The parties agree that it would not be just and equitable if
contribution pursuant to this Section 7(d) were to be determined by pro rata
allocation (even if the Underwriters were treated as one entity for such
purpose) or by any other method of
-28-
allocation which does not take into account the equitable considerations
referred to in the first sentence of this Section 7(d) and to the considerations
referred to in the third sentence of the first paragraph of this Section 7(d).
The amount paid by an indemnified party as a result of the losses, claims,
damages or liabilities, or actions in respect thereof, referred to in the first
sentence of this Section 7(d) shall be deemed to include any legal or other
expenses reasonably incurred by such indemnified party in connection with
investigating, preparing to defend or defending against any action or claim
which is the subject of this Section 7(d). Notwithstanding the provisions of
this Section 7(d), no Underwriter shall be required to contribute any amount in
excess of the underwriting discount applicable to the Shares purchased by that
Underwriter. For purposes of this Section 7(d), each person who controls an
Underwriter within the meaning of the Securities Act shall have the same rights
to contribution as such Underwriter, and each person who controls the Company
within the meaning of the Securities Act, each officer of the Company who signed
the Registration Statement and each director of the Company shall have the same
rights to contribution as the Company, subject in each case to the immediately
preceding and immediately following sentences. No person guilty of fraudulent
misrepresentation (within the meaning of Section 11(f) of the Securities Act)
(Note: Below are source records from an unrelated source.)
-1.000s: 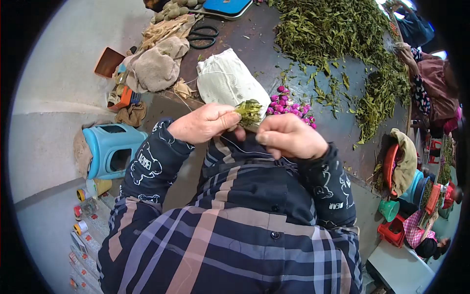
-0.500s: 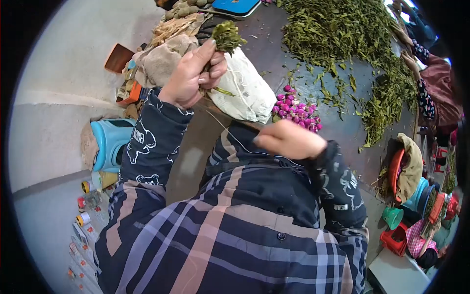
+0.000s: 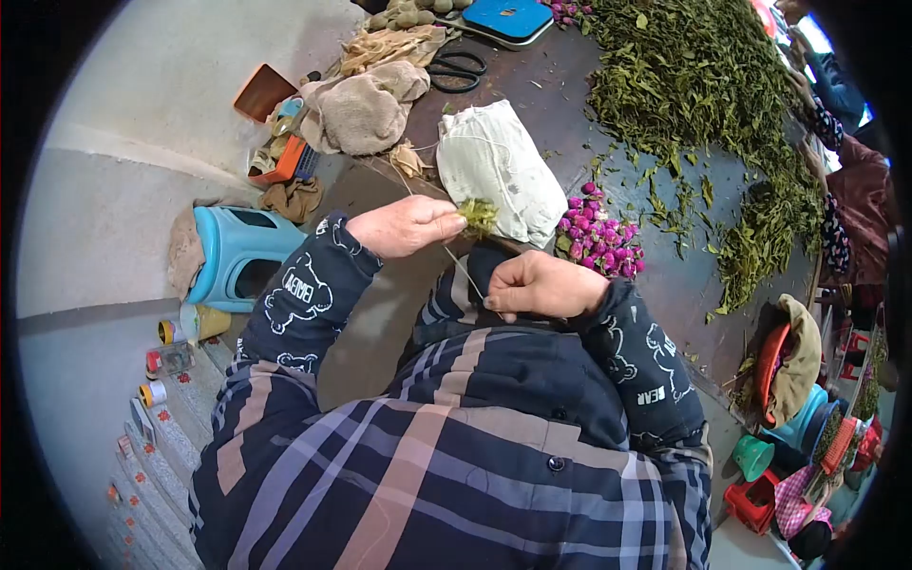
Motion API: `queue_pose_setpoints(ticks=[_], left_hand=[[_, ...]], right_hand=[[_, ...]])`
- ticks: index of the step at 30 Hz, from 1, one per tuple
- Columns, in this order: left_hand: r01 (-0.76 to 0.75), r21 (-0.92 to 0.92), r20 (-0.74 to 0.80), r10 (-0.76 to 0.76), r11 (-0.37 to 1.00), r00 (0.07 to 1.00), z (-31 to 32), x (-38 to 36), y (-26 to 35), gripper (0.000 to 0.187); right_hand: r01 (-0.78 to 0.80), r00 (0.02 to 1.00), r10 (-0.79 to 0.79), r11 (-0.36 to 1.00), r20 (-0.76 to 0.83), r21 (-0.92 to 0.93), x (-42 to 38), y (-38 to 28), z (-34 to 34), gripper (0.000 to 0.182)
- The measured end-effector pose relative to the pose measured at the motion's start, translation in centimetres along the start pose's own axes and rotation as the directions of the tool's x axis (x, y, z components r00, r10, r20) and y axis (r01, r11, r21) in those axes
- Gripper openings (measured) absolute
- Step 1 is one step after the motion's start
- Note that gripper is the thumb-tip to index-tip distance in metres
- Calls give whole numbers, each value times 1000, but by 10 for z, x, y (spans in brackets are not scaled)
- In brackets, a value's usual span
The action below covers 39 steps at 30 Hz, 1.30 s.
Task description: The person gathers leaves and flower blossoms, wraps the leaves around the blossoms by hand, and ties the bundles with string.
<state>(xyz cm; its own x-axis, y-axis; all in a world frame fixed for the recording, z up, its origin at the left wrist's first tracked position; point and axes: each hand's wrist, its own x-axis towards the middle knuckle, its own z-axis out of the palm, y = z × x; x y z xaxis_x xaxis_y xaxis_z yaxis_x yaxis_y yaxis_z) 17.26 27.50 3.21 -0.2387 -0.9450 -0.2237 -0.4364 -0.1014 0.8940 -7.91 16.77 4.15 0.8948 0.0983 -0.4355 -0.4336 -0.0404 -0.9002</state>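
My left hand (image 3: 407, 226) is closed around a small bundle of green leaves (image 3: 477, 218), whose tips stick out to the right of the thumb. My right hand (image 3: 546, 285) pinches a thin pale thread (image 3: 463, 271) that runs up toward the left hand and the bundle. Just beyond the hands a white cloth bag (image 3: 499, 171) lies at the table's near edge. Beside it on the right is a pile of pink flower buds (image 3: 598, 233).
A large heap of green leaves (image 3: 684, 76) spreads over the dark table (image 3: 560, 142). Black scissors (image 3: 458, 70), a blue scale (image 3: 508, 17) and a beige cloth (image 3: 366, 106) lie at the back left. A blue stool (image 3: 242, 249) stands left. Other people are at the right.
My left hand has come down with the leaf bundle, below the bag's left side. My right hand has moved slightly left and down, nearer to the left one. The view has shifted, showing the scissors fully.
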Motion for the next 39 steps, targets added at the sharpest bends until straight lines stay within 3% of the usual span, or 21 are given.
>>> queue_pose_setpoints(ticks=[1,5,8,9,10,13,15,17,20,22,23,25,28,30,31,35,39], left_hand=[[-5,4,4,5,1000,1000,-2,0,2,39],[249,-197,276,-191,948,942,-14,-8,22,38],[236,-344,288,-137,909,948,-38,-5,35,38],[157,-483,182,-76,862,980,-43,-2,38,37],[62,-605,68,-26,794,997,-48,1,41,37],[-13,-725,16,35,689,999,-56,21,61,36],[-76,-821,-39,76,566,996,-61,37,76,35],[-80,-826,-27,103,558,994,-65,55,86,35],[-83,-848,-11,138,523,990,-66,80,98,33],[-69,-848,9,145,525,989,-65,94,109,33],[-62,-848,16,142,527,990,-64,101,115,33],[-45,-846,33,136,531,990,-63,112,125,33],[-6,-806,85,126,592,988,-61,129,141,35],[23,-759,122,108,650,987,-61,141,150,37],[26,-757,133,115,652,985,-61,146,151,37],[28,-752,98,70,658,993,-62,169,148,37],[72,-759,160,80,647,984,-60,189,127,37]], right_hand=[[2,1000,-2,1000,-8,-1,-7,-4,-2,25],[121,992,-103,947,-76,298,-39,-26,-9,18],[243,966,-196,913,-170,326,-67,-26,-11,14],[306,937,-235,908,-259,286,-80,-27,-13,14],[364,898,-272,900,-345,239,-94,-27,-14,14],[427,775,-250,884,-581,190,-147,-25,-13,11],[476,631,-205,864,-748,165,-187,-11,-8,10],[563,437,-161,816,-885,129,-224,-2,4,9],[670,281,-217,742,-935,29,-281,15,18,17],[729,214,-351,678,-912,-89,-302,16,27,22],[728,206,-347,679,-915,-94,-313,22,33,22],[717,3,-347,654,-938,-240,-337,33,46,22],[701,-100,-354,638,-930,-319,-365,42,69,23],[826,-135,-287,497,-948,-268,-390,53,89,20],[822,-146,-283,498,-948,-276,-399,59,99,20],[672,-469,-88,611,-879,-419,-427,89,146,17],[645,-612,100,636,-785,-422,-462,141,205,16]])
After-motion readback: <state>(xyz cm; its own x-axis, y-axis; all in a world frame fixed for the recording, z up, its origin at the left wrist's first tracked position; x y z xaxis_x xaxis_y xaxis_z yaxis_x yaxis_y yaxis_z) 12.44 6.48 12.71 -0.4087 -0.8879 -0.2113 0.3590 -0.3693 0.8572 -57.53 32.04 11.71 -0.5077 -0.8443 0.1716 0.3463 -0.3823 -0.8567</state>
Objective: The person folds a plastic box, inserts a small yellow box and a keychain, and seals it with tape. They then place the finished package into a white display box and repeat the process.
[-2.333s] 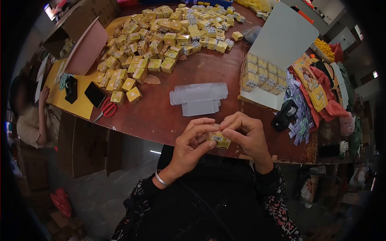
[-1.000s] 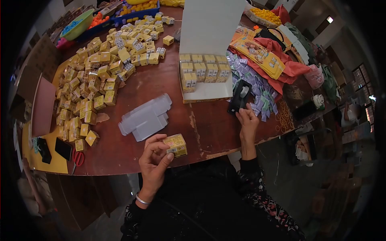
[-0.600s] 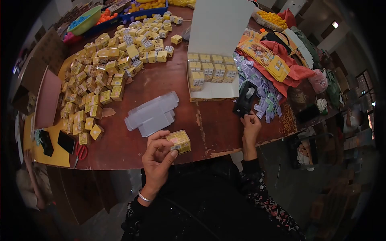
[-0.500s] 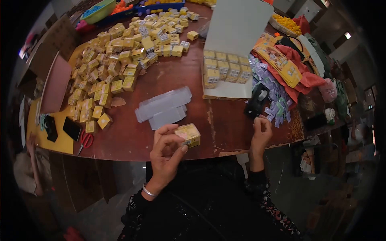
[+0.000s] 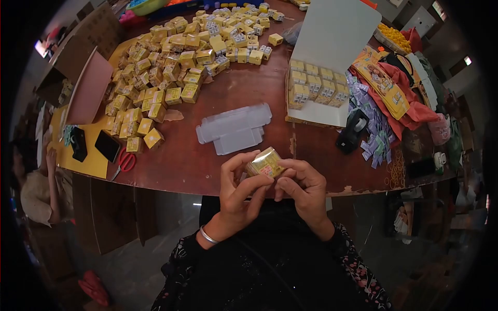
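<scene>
Near the table's front edge, my left hand [image 5: 237, 194] grips a small yellow printed box [image 5: 267, 164] between thumb and fingers. The box is tilted, and its shiny top catches the light. My right hand [image 5: 303, 189] is closed at the box's right side, thumb and fingertips pressed against it; whether a bit of tape lies between them I cannot make out. Just beyond my hands lies a flattened clear plastic box [image 5: 233, 129]. A black tape dispenser [image 5: 353, 130] stands to the right. Behind it, an open display carton [image 5: 317, 115] holds rows of similar small boxes.
A large heap of small yellow boxes [image 5: 174, 72] covers the table's left and back. Red-handled scissors [image 5: 126, 161] and a phone [image 5: 108, 149] lie at the left. Purple sachets [image 5: 381, 147] and rubber bands [image 5: 395, 168] are at the right. Another person [image 5: 44, 192] sits far left.
My right hand has moved left from beside the tape dispenser to the small box. My left hand has turned and tilted the box. The camera view has shifted.
</scene>
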The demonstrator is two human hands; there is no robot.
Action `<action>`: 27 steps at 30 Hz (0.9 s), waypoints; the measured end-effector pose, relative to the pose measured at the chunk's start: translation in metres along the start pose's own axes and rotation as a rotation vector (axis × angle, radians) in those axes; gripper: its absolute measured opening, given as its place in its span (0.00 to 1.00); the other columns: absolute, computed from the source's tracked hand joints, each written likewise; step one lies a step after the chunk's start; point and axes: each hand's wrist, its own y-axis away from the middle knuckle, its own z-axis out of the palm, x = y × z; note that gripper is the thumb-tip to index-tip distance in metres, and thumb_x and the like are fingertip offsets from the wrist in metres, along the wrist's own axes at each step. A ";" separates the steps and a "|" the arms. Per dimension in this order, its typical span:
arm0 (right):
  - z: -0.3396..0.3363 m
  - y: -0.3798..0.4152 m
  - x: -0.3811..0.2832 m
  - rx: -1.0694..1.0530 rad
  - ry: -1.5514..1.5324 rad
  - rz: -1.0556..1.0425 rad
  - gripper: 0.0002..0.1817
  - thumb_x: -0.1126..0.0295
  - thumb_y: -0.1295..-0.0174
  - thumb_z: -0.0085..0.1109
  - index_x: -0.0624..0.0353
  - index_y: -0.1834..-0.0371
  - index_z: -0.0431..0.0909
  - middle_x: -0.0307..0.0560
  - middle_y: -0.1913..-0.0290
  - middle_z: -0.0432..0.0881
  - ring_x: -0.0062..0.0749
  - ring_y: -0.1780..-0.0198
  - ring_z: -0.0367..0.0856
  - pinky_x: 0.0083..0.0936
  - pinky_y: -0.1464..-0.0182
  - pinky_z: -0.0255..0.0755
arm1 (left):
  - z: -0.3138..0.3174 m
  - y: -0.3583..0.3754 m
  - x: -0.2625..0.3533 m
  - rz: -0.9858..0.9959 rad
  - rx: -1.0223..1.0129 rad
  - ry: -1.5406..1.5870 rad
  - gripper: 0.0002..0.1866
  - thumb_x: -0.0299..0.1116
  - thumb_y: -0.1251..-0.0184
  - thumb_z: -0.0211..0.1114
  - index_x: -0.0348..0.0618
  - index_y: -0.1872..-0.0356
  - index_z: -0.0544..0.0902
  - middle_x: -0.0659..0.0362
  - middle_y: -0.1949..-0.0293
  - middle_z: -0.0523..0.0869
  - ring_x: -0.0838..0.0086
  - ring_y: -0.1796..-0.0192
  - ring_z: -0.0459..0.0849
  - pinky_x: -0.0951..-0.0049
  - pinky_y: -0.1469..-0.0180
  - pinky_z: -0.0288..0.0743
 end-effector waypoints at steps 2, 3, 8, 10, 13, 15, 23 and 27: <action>-0.003 -0.001 0.007 -0.011 0.033 -0.006 0.19 0.77 0.26 0.62 0.64 0.33 0.77 0.42 0.62 0.86 0.20 0.65 0.85 0.18 0.62 0.83 | 0.002 -0.001 0.000 0.017 0.001 -0.007 0.16 0.13 0.40 0.71 0.42 0.52 0.86 0.46 0.34 0.69 0.50 0.30 0.76 0.55 0.32 0.77; -0.003 -0.001 0.009 0.000 0.032 -0.002 0.20 0.77 0.26 0.62 0.63 0.32 0.76 0.42 0.62 0.86 0.20 0.65 0.85 0.18 0.62 0.83 | 0.003 0.000 -0.002 0.020 0.006 -0.004 0.17 0.13 0.40 0.72 0.43 0.52 0.86 0.46 0.35 0.70 0.50 0.30 0.76 0.55 0.32 0.77; -0.001 -0.002 0.003 0.035 0.029 0.064 0.25 0.77 0.26 0.62 0.61 0.27 0.71 0.42 0.61 0.86 0.20 0.65 0.85 0.19 0.62 0.83 | 0.002 0.001 -0.002 0.046 0.003 -0.037 0.18 0.13 0.42 0.72 0.45 0.52 0.87 0.47 0.35 0.70 0.49 0.31 0.77 0.56 0.33 0.78; -0.001 -0.003 0.003 0.044 0.003 0.093 0.27 0.76 0.27 0.63 0.60 0.26 0.69 0.42 0.62 0.85 0.20 0.65 0.85 0.19 0.63 0.83 | 0.001 0.001 -0.003 0.063 0.001 -0.054 0.19 0.13 0.42 0.73 0.45 0.52 0.87 0.47 0.35 0.70 0.49 0.31 0.77 0.56 0.34 0.78; -0.005 -0.005 0.000 0.037 -0.044 0.176 0.29 0.74 0.28 0.66 0.60 0.25 0.68 0.42 0.62 0.85 0.20 0.64 0.84 0.20 0.62 0.83 | 0.000 0.002 -0.003 0.059 -0.009 -0.057 0.20 0.13 0.43 0.73 0.46 0.51 0.87 0.47 0.35 0.70 0.49 0.31 0.77 0.56 0.34 0.78; -0.005 -0.005 0.001 0.075 0.047 0.159 0.30 0.73 0.30 0.69 0.60 0.27 0.69 0.42 0.60 0.84 0.22 0.62 0.85 0.21 0.60 0.82 | 0.000 0.002 -0.005 0.069 -0.008 -0.062 0.19 0.13 0.42 0.73 0.45 0.51 0.87 0.47 0.35 0.70 0.50 0.31 0.77 0.56 0.34 0.78; -0.019 -0.020 0.008 0.126 1.025 -0.904 0.20 0.73 0.47 0.80 0.52 0.51 0.86 0.49 0.46 0.83 0.41 0.43 0.81 0.41 0.41 0.80 | 0.005 0.003 0.001 -0.265 -0.018 0.343 0.13 0.16 0.34 0.71 0.38 0.51 0.84 0.49 0.35 0.68 0.58 0.31 0.77 0.62 0.32 0.76; -0.023 -0.027 0.001 -0.028 1.088 -0.898 0.16 0.73 0.46 0.78 0.50 0.54 0.88 0.46 0.41 0.85 0.46 0.38 0.80 0.44 0.37 0.78 | 0.004 0.002 0.001 -0.276 -0.002 0.365 0.13 0.15 0.35 0.71 0.37 0.51 0.84 0.49 0.35 0.67 0.59 0.31 0.77 0.63 0.32 0.76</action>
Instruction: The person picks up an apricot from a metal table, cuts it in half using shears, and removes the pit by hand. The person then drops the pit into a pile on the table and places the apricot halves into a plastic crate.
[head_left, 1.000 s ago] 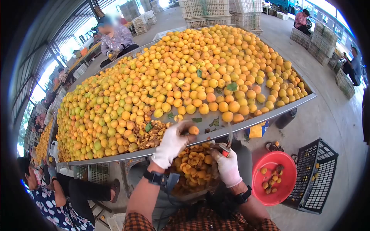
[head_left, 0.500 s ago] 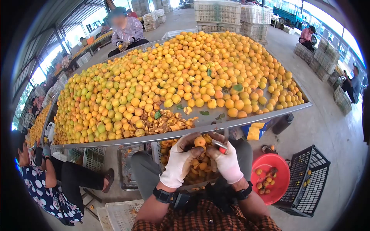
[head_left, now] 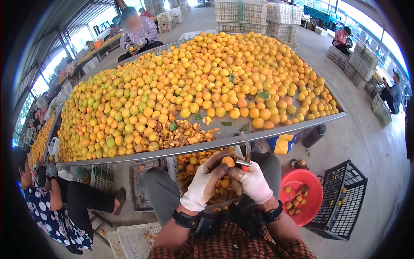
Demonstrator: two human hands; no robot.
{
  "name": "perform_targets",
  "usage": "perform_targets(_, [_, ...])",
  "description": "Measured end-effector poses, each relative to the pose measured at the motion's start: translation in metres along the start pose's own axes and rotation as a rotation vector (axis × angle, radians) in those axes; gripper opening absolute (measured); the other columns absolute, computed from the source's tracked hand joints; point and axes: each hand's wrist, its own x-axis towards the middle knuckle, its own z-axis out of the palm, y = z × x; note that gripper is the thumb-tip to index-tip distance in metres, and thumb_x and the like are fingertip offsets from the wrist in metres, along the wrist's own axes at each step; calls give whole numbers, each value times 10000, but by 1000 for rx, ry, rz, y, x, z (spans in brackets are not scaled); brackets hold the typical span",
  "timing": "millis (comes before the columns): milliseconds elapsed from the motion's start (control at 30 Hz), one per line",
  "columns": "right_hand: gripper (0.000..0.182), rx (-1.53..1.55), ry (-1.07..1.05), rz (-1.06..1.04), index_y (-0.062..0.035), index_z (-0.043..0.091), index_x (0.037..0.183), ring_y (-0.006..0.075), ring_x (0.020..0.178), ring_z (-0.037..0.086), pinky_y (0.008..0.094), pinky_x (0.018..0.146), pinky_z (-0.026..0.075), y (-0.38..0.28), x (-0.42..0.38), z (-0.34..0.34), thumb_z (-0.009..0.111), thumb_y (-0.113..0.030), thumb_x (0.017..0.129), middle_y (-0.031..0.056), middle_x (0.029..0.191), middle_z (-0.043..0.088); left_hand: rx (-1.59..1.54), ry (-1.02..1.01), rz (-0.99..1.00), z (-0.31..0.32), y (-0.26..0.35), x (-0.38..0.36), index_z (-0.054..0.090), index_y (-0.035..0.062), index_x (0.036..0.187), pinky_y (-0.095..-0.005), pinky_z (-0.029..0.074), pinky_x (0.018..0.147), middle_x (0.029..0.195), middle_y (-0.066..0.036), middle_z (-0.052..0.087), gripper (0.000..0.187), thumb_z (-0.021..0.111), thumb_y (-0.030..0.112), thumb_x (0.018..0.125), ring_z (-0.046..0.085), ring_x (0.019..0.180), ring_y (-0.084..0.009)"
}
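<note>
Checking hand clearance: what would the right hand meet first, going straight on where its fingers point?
Probably the orange fruit held in the left hand, then that hand itself. Depth is unclear; the right hand may be touching the fruit now.

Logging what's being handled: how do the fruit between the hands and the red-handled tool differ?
The fruit is compact and rounded; the tool is longer, with a curved part. The fruit is orange; the tool shows red at its handle. The fruit is at the fingertips of the left hand; the tool is in the right hand. Both are close together.
</note>
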Motion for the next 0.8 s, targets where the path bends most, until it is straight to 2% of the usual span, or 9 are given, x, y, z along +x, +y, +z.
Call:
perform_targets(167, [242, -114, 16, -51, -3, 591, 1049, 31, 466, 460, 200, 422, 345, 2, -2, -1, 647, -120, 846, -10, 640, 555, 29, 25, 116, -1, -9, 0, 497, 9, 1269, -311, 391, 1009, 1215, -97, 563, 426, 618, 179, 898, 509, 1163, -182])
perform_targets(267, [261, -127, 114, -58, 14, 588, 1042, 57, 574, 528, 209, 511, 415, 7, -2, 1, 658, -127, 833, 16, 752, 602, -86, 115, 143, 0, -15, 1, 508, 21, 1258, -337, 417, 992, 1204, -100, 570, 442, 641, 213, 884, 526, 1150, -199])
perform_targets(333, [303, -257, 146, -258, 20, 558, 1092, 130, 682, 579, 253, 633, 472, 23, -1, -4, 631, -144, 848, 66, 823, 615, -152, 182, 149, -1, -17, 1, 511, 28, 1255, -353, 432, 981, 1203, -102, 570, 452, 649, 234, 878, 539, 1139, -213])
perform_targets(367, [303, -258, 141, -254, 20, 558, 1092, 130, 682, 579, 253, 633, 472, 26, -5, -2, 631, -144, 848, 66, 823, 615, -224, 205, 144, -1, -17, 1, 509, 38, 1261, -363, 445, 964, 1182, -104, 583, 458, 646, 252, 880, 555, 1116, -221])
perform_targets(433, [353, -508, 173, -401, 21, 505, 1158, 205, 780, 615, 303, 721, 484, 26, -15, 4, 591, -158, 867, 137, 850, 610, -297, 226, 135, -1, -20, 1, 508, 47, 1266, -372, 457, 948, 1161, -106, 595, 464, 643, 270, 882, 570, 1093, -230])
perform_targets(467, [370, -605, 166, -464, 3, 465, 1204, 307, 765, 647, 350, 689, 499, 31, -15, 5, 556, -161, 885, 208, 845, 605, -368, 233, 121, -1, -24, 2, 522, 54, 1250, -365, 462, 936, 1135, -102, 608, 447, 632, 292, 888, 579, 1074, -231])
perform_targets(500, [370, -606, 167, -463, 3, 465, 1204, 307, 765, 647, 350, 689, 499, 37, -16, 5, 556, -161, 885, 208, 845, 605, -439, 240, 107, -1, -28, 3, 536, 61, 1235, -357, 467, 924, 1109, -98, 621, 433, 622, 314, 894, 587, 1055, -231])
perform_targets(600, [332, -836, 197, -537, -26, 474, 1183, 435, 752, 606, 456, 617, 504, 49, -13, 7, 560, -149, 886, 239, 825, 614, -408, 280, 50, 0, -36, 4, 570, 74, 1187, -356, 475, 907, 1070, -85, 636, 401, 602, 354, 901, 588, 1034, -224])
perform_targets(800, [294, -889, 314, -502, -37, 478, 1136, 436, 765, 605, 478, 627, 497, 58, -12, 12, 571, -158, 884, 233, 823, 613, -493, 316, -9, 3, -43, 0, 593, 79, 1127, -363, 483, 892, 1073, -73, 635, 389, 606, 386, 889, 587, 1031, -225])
shall be entitled to contribution from any person who was not guilty of such
fraudulent misrepresentation. The Underwriters' obligations to contribute in
this Section 7(d) are several in proportion to their respective underwriting
obligations and not joint.
Each party or other entity entitled to contribution agrees that upon
the service of a summons or other initial legal process upon it in any action
instituted against it in respect of which contribution may be sought, it will
promptly give written notice of such service to the party or parties from whom
contribution may be sought, but the omission so to notify such party or parties
of any such service shall not relieve the party from whom contribution may be
sought from any obligation it may have hereunder or otherwise (except as
specifically provided in Section 7(c) above). This Section 7(d) shall not be
operative as to any Underwriter to the extent that the Company is entitled to
receive or has received indemnity under this Section 7.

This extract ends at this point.